However you choose to watch it, queue up the movie at the blank screen just an instant before the clouds appear and at 08:00:00 pm EST on this clock, push play. Ok, cool. We’ll see you right back here at 8 pm tonight?

(Oh, and Bill, if you’re out there, we’d love to have you join in. Send me an email.)

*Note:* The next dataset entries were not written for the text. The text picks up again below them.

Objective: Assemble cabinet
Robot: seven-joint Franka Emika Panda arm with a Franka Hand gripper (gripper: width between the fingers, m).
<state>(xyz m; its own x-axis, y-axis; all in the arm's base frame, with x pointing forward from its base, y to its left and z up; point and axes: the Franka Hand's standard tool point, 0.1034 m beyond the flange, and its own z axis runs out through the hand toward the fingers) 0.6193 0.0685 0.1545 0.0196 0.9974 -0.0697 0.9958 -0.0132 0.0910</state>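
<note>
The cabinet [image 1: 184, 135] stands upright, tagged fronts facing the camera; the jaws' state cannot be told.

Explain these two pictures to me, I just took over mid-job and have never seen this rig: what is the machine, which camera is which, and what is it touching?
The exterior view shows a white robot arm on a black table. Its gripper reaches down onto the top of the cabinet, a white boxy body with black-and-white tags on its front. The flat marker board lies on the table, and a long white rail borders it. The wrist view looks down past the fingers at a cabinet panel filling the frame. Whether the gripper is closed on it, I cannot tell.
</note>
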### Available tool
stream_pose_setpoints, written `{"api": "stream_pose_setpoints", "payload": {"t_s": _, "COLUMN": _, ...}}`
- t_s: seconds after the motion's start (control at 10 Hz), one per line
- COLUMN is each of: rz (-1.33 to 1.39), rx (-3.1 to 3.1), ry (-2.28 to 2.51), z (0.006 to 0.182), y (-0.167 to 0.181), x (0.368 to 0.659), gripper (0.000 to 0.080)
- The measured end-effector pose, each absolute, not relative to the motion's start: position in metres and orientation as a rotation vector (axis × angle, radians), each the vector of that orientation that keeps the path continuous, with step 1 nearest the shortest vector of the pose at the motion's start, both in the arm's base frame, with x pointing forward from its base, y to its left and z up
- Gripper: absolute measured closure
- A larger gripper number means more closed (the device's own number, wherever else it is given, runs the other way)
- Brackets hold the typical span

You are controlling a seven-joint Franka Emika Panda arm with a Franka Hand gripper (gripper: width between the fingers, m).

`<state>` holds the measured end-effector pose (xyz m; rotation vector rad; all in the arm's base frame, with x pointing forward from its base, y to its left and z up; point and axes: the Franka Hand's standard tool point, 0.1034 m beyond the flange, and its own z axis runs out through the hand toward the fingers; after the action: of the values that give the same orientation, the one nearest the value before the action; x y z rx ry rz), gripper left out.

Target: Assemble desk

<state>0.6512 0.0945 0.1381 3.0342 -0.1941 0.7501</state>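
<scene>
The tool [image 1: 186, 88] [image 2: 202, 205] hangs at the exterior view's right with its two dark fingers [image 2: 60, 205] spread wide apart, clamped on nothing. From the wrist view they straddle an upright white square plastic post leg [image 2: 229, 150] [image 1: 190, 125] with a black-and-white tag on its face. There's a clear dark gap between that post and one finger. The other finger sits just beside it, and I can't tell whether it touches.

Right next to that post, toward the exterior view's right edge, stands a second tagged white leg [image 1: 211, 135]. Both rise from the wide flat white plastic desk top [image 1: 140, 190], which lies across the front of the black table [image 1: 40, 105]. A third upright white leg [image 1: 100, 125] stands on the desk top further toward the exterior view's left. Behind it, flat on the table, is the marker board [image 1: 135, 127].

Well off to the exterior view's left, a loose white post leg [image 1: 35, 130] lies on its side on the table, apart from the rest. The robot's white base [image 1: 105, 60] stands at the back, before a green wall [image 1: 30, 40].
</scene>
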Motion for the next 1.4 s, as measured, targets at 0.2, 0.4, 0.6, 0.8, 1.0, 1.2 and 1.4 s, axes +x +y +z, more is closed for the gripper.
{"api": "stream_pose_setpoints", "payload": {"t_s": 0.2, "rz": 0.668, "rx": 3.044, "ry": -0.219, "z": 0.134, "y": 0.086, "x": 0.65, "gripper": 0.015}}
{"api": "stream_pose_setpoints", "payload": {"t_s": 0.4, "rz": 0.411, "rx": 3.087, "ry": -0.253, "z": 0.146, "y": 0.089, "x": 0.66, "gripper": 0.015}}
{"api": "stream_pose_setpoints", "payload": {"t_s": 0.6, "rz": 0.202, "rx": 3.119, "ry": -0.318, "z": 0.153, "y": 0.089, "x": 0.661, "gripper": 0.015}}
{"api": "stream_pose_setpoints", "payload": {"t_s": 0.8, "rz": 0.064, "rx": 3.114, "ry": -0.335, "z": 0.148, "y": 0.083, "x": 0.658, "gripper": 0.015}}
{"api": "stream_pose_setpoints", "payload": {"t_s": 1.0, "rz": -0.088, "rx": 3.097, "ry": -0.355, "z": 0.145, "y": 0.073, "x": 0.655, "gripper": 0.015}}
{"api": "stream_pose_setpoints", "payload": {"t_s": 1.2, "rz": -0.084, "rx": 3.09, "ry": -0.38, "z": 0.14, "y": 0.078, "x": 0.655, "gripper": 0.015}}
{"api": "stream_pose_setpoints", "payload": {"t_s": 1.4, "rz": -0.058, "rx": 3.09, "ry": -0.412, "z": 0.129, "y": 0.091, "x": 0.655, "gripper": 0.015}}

An update: Ok, the liveblog has concluded, the archive is here. Also, Bill never emailed. :(

Update 2 [February 2, 2016]: So, Branch shut down, and with it the live link to the liveblog. But the Internet Archive’s Wayback Machine came to the rescue. Here then, allow me to present, a lightly formatted record of our February 2, 2013 liveblog of Groundhog Day.
β€” Tim Carmody

February 2, 2013

Jason Kottke
Hey guys, we’ll be getting started here in a little bit. Hope this is fun….I’ve never liveblogged a non-live event before. Quick Bill Murray update: he has not emailed me yet.
2013-02-03 00:43:35

Tim Carmody
Someone, tell Bill Murray his wife is about to have sex on TV!
2013-02-03 00:49:13

Tim Carmody
Cf grantland.com

Bill Murray Likes to Call Kelly Lynch’s Husband [grantland.com]
2013-02-03 00:50:00

Jason Kottke
That is my favorite Bill Murray story, hands down.
2013-02-03 00:50:39

Tim Carmody
That’s a competitive category.
2013-02-03 00:51:01

Jason Kottke
BTW, for those following on Branch, here’s the info to get synced up to watch the movie with us:

kottke.org

Groundhog Day liveblog kottke.org
2013-02-03 00:51:33

Aaron Cohen
No one will ever believe that is your favorite Bill Murray story.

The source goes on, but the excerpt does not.